I’ve been thinking about whether a walk can hold an inner map.
Not the kind of map that tells you where the Asda is, or which road folds into which roundabout—but the quieter cartography: what changes in you as you move, what becomes visible only once you’ve walked through it.
Lately, I keep returning to Attar’s Conference of the Birds. The birds travel looking for the Simurgh, and the journey is told as a passage through valleys—states of being. It’s not a story about destination as much as it is about refinement: the long work of shedding certainty, learning to listen, arriving at something that was there all along.

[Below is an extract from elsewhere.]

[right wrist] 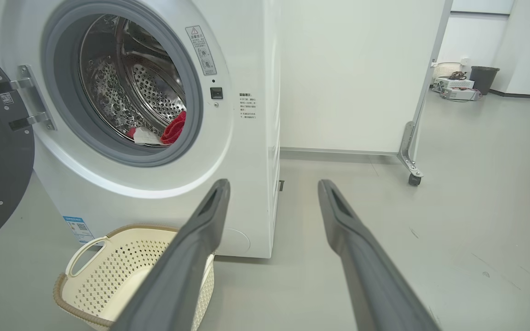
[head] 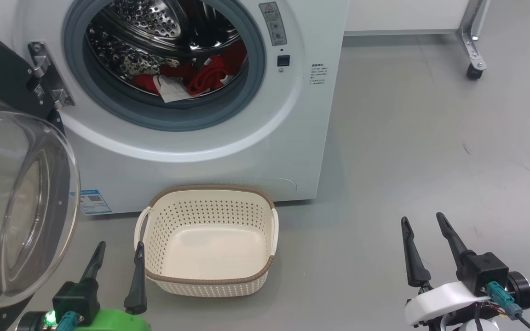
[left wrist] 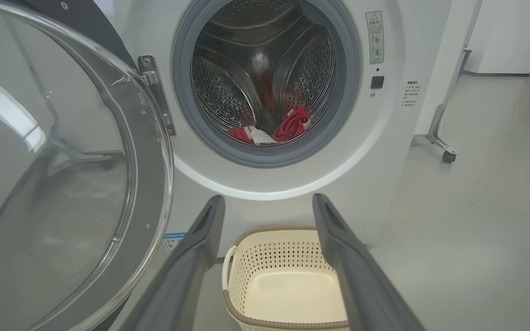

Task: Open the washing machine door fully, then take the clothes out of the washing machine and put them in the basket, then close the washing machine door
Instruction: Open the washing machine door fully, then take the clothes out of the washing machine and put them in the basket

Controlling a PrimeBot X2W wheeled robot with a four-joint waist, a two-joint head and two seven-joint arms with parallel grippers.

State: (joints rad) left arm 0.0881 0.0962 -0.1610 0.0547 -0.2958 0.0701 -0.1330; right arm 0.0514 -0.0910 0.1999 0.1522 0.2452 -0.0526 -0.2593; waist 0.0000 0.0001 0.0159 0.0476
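Left gripper and right gripper spread, empty, either side of the basket. Clothes lie low in the drum; washing machine door hangs open at left. Risk: left gripper clips its glass reaching in, or fabric snags the gasket.

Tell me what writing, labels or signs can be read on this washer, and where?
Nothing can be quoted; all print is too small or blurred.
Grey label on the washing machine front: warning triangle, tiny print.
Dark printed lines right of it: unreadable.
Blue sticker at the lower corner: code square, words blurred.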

My Portobello route has its own valleys.
It begins at The Jewel—noise, junction logic, the modern insistence of movement. A place that feels designed to keep you passing through. Then the route threads toward Brunstane, where water runs nearby in hidden lines, and the city softens into green seams. A station appears like a hinge: people arriving, leaving, returning, not always naming what they’ve carried back with them.
On Milton Road, the graveyard is the point I cannot pretend is neutral. My grandmother is buried there. And suddenly the walk isn’t only a walk. It is a form of visitation. A pause in the city’s rhythm where time stops behaving politely. Grief is a landmark that doesn’t show up on most maps, but it quietly reorganises everything.
Then the promenade. The horizon arrives. The sea doesn’t explain itself—it just holds its distance, and in that distance something in the mind loosens. At Joppa Rocks, the time-scale breaks open again: deep stone, older than our narratives, older than our urgency. You don’t stand there and feel important. You stand there and feel correctly sized.
I’m not trying to illustrate Attar. I’m using him as a framework: a way to name the inner shifts that happen along an ordinary route. A way to treat walking as research, and mapping as something more than streets and edges.
Perhaps that’s what I’m trying to make in cloth: a cartography where the visible and the invisible sit together—route and weather, infrastructure and memory, sea and burial ground, the city and what it asks from the body.
Map legend (for the work):
Valley I — Departure (The Jewel)
Valley II — The Hidden Water (Brunstane / burns)
Valley III — The Hinge (Station)
Valley IV — Remembrance (Portobello Cemetery)
Valley V — Horizon (Promenade)
Valley VI — Deep Time (Joppa Rocks)
Return — Same route, altered body
What might become cloth:
A faint printed grid; the route stitched as a single continuous line; small breaks at each “valley”—like breath-marks—where weather and memory interrupt the logic of the map.